The problem: Reproduce every line of the listing as written, apart from the pictures.

• • • •

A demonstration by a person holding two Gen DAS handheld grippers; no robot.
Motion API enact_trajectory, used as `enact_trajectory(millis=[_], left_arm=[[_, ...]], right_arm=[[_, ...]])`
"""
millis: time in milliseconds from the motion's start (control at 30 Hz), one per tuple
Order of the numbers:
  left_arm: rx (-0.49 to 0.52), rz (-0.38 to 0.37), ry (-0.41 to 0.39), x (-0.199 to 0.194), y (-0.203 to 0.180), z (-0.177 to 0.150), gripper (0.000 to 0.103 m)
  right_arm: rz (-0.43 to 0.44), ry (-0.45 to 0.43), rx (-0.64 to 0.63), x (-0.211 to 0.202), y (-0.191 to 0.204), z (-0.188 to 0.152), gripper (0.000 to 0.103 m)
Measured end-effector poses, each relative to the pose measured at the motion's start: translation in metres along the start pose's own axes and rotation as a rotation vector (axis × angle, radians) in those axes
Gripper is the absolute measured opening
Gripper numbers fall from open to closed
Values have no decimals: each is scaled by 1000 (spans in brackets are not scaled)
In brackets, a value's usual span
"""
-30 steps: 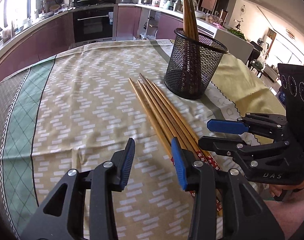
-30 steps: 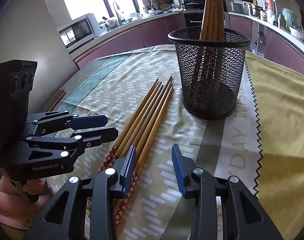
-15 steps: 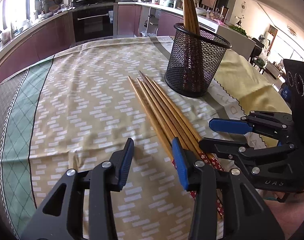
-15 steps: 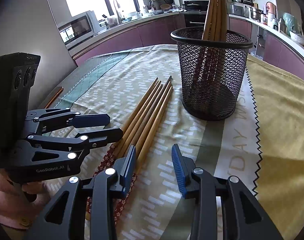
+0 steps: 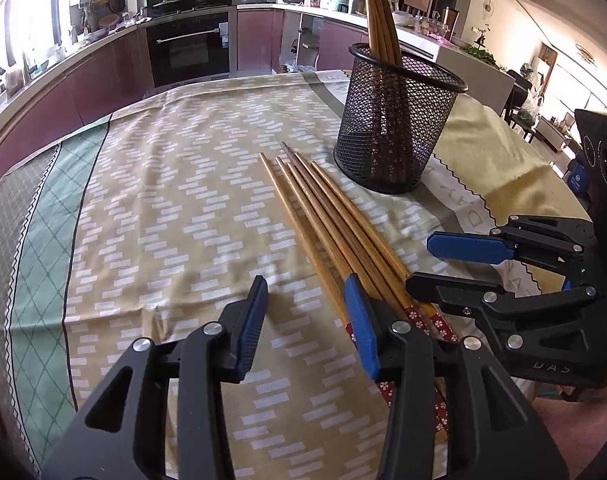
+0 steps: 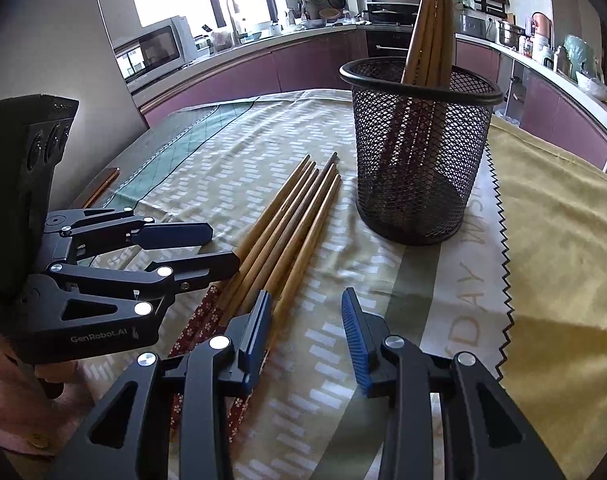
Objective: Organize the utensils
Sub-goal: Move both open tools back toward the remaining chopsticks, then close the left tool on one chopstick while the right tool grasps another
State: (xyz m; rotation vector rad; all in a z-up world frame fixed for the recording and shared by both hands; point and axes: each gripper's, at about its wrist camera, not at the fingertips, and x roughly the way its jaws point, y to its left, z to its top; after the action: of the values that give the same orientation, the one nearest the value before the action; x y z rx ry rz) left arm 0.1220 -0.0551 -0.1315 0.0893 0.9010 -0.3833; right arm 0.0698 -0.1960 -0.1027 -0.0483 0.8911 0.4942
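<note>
With both the left gripper [image 5: 305, 320] and right gripper [image 6: 306, 322] empty, fingers apart, flanking the loose brown wooden chopsticks [image 5: 327, 220] on the cloth-covered bench [image 5: 163, 200] beside the black wire-mesh cup [image 5: 399, 128], each should probably clamp one stick near its patterned end.

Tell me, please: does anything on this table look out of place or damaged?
Only the loose chopsticks: they lie flat on the tablecloth beside the mesh holder, where others already stand. Nothing looks damaged or spilled.
</note>
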Motion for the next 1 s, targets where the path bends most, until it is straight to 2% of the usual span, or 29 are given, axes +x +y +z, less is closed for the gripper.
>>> enact_trajectory(millis=[167,700,867,1000], left_arm=[[0,10,7,-1,2,-3,32],[27,40,15,13,-1,16,28],[26,31,15,16,-4,18,14],[6,29,10,16,-5,18,11]], right_arm=[[-20,9,-7,-1,-2,2,31],[-64,23,-53,19,4,16,22],[-63,19,-38,21,0,20,15],[-40,15,5,19,-7,20,8]])
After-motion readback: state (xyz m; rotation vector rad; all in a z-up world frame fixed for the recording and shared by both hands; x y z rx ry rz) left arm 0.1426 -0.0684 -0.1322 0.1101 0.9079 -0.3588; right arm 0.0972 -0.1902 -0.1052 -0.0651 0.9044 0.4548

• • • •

Result:
A demonstration by a person holding two Gen DAS handheld grippers; no robot.
Motion API enact_trajectory, used as `enact_trajectory(millis=[_], left_arm=[[_, ...]], right_arm=[[_, ...]])`
"""
millis: time in milliseconds from the motion's start (control at 30 Hz), one per tuple
Order of the numbers:
  left_arm: rx (-0.49 to 0.52), rz (-0.38 to 0.37), ry (-0.41 to 0.39), x (-0.199 to 0.194), y (-0.203 to 0.180), z (-0.177 to 0.150), gripper (0.000 to 0.103 m)
  right_arm: rz (-0.43 to 0.44), ry (-0.45 to 0.43), rx (-0.64 to 0.63), x (-0.211 to 0.202), y (-0.191 to 0.204), z (-0.188 to 0.152), gripper (0.000 to 0.103 m)
Measured end-effector poses, each relative to the pose measured at the motion's start: translation in metres along the start pose's own axes and rotation as a rotation vector (axis × angle, radians) in those axes
Gripper is the absolute measured opening
Gripper numbers fall from open to closed
Values have no decimals: each is scaled by 1000 (spans in brackets are not scaled)
In brackets, a value's usual span
"""
-30 steps: 
-30 steps: 
-15 steps: 
-15 steps: 
+0 steps: 
+0 steps: 
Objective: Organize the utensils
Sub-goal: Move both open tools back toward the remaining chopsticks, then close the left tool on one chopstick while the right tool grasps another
State: (xyz m; rotation vector rad; all in a z-up world frame fixed for the recording and shared by both hands; point and axes: each gripper's, at about its wrist camera, not at the fingertips, and x roughly the way its jaws point, y to its left, z to its top; after the action: of the values that give the same orientation, the one nearest the value before the action; x y z rx ry rz) left arm 0.1220 -0.0551 -0.1315 0.0893 0.9010 -0.3833; right arm 0.0698 -0.1960 -0.1027 -0.0483 0.8911 0.4942
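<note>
With both the left gripper [image 5: 305, 320] and right gripper [image 6: 306, 322] empty, fingers apart, flanking the loose brown wooden chopsticks [image 5: 327, 220] on the cloth-covered bench [image 5: 163, 200] beside the black wire-mesh cup [image 5: 399, 128], each should probably clamp one stick near its patterned end.

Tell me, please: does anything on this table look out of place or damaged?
Only the loose chopsticks: they lie flat on the tablecloth beside the mesh holder, where others already stand. Nothing looks damaged or spilled.
</note>
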Motion for the next 1 s, targets where the path bends most, until it is straight to 2% of the usual span, or 29 are given, axes +x +y +z, less is closed for the gripper.
>>> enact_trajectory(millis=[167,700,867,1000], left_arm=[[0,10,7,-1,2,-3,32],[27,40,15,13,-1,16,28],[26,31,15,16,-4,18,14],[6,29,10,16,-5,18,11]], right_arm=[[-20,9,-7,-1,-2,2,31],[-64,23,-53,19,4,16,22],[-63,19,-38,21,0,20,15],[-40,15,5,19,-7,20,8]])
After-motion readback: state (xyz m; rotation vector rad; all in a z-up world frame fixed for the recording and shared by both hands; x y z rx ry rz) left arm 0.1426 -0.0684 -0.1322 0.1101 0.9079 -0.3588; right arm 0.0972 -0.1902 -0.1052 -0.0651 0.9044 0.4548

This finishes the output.